**Problem statement:** For the records below, output each line exactly as it appears, from the first through the line with "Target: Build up".

►

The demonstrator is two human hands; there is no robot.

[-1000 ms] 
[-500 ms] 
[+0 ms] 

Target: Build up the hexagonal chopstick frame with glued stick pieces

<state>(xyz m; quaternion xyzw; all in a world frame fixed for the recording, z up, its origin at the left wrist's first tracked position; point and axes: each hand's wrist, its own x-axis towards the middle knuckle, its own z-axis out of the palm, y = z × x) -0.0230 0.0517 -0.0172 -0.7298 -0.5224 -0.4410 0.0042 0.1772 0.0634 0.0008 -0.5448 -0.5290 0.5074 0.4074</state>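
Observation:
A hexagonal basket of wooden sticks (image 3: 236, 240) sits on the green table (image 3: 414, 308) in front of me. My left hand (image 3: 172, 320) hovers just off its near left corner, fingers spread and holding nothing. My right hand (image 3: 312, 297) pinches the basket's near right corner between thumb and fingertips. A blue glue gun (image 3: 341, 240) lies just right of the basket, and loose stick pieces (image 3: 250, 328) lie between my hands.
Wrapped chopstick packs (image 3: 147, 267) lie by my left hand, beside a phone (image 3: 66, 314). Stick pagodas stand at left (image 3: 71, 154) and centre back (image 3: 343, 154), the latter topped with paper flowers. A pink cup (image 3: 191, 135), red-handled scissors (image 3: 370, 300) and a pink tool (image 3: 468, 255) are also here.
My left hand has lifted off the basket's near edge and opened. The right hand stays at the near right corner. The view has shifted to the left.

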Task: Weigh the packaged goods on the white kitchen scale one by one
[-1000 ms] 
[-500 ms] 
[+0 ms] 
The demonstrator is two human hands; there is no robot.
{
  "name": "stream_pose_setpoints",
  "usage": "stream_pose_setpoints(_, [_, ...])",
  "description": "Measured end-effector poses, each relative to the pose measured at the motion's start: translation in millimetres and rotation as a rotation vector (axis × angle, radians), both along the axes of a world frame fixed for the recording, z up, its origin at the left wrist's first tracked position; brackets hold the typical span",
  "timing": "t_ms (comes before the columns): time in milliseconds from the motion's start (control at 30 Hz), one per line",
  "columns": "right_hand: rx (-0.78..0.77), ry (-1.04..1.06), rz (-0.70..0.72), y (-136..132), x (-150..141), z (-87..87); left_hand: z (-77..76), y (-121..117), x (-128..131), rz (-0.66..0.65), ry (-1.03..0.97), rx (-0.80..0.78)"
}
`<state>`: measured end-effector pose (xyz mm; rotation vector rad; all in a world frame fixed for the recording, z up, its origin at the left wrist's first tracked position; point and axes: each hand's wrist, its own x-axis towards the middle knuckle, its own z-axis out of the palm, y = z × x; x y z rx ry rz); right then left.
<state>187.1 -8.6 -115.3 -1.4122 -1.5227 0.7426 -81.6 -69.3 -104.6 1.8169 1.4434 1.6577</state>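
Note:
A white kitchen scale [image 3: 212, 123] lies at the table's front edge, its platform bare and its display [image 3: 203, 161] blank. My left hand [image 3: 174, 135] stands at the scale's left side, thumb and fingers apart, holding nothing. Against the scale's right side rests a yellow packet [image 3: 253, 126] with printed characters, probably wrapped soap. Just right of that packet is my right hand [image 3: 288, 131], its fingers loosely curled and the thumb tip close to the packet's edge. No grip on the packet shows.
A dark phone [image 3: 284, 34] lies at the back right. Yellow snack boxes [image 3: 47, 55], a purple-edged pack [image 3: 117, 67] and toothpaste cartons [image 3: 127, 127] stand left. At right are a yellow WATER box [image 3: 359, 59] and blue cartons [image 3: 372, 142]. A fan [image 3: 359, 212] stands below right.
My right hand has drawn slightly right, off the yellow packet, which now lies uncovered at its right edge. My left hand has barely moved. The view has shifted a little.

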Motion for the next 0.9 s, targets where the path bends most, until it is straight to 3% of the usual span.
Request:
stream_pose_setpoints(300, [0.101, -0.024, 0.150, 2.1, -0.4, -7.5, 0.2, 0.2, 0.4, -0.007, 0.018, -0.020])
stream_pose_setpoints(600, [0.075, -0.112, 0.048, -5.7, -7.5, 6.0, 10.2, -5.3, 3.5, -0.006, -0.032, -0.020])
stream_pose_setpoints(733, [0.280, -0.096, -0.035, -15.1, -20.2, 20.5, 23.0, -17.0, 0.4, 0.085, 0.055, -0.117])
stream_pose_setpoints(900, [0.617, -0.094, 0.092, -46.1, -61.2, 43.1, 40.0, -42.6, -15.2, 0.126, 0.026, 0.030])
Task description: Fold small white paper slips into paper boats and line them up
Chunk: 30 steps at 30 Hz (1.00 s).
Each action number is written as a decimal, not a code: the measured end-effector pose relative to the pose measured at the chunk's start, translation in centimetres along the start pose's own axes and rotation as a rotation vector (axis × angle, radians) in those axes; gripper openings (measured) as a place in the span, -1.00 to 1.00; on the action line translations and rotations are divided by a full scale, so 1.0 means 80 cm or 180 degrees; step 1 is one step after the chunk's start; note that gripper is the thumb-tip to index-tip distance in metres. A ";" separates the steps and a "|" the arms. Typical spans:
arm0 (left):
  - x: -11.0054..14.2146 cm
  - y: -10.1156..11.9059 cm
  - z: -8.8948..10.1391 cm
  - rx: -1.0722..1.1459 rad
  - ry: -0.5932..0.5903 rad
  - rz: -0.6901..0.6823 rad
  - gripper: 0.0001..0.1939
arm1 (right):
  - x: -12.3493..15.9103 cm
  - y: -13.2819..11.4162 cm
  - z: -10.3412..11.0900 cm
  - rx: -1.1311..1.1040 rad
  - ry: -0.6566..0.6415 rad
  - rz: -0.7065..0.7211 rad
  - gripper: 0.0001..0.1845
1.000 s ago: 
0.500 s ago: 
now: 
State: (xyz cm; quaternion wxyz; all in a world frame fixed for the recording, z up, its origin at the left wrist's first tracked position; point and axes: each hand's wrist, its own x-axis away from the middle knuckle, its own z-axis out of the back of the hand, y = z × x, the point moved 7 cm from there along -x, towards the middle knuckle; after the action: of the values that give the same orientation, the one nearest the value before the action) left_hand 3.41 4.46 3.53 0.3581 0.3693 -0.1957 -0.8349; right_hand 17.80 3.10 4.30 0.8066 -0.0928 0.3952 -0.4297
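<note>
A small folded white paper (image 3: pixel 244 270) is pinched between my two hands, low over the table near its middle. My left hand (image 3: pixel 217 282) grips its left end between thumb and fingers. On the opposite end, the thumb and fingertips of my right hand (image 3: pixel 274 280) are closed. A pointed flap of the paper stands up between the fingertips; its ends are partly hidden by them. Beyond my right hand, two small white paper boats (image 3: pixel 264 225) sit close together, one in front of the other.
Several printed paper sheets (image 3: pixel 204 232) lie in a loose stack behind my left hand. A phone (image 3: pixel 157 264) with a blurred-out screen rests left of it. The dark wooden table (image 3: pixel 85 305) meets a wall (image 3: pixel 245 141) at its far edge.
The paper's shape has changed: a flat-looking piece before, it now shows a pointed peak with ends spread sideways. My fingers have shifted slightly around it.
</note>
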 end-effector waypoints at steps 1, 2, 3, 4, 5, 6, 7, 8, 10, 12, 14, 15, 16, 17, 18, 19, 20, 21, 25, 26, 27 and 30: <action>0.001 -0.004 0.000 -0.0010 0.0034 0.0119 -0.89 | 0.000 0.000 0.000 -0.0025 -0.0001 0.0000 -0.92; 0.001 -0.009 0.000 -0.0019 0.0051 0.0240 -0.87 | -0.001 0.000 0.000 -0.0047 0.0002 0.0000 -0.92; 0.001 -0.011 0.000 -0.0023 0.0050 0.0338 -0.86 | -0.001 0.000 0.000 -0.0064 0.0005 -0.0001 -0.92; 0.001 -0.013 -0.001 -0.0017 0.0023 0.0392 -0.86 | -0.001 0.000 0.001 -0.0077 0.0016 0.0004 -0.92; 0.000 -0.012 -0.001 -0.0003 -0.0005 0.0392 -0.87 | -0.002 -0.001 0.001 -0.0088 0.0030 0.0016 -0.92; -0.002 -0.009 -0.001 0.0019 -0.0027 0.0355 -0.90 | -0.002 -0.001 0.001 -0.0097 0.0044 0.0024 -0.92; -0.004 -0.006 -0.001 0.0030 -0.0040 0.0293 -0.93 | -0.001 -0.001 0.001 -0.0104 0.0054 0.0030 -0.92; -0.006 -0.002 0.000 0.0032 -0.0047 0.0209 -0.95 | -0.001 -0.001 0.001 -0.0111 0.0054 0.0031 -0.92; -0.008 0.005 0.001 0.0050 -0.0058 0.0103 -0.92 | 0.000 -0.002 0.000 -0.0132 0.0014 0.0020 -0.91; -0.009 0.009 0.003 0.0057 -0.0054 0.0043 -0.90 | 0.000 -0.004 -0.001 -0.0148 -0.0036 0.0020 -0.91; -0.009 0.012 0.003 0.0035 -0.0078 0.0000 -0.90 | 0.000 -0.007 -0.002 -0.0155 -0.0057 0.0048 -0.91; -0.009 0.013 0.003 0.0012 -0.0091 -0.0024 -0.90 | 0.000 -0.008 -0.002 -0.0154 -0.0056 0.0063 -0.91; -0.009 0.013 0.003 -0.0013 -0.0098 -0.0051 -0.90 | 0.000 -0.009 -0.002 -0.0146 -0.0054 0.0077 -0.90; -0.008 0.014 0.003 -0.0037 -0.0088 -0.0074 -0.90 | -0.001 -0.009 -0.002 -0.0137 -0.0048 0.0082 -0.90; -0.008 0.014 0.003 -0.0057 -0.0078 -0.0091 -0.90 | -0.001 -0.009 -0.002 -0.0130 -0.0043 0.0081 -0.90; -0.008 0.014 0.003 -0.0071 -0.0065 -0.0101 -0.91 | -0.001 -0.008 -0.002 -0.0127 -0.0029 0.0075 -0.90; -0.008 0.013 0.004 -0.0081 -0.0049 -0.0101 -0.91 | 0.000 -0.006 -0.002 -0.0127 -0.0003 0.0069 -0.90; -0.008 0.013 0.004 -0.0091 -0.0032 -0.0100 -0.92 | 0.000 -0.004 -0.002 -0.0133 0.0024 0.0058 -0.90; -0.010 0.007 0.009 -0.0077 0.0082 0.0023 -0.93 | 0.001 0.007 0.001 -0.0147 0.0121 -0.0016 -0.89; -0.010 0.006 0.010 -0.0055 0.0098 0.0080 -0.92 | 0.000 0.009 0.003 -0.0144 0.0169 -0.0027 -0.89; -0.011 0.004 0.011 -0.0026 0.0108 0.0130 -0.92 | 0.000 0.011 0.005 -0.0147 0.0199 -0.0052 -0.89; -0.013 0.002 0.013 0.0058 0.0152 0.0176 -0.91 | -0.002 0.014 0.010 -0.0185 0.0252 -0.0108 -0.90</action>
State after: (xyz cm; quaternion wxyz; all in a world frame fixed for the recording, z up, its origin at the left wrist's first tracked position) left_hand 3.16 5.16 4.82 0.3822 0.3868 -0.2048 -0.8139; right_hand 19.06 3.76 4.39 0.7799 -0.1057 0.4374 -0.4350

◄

**Reply:**
The demonstrator is two human hands; there is no robot.

[-1000 ms] 
[-500 ms] 
[+0 ms] 

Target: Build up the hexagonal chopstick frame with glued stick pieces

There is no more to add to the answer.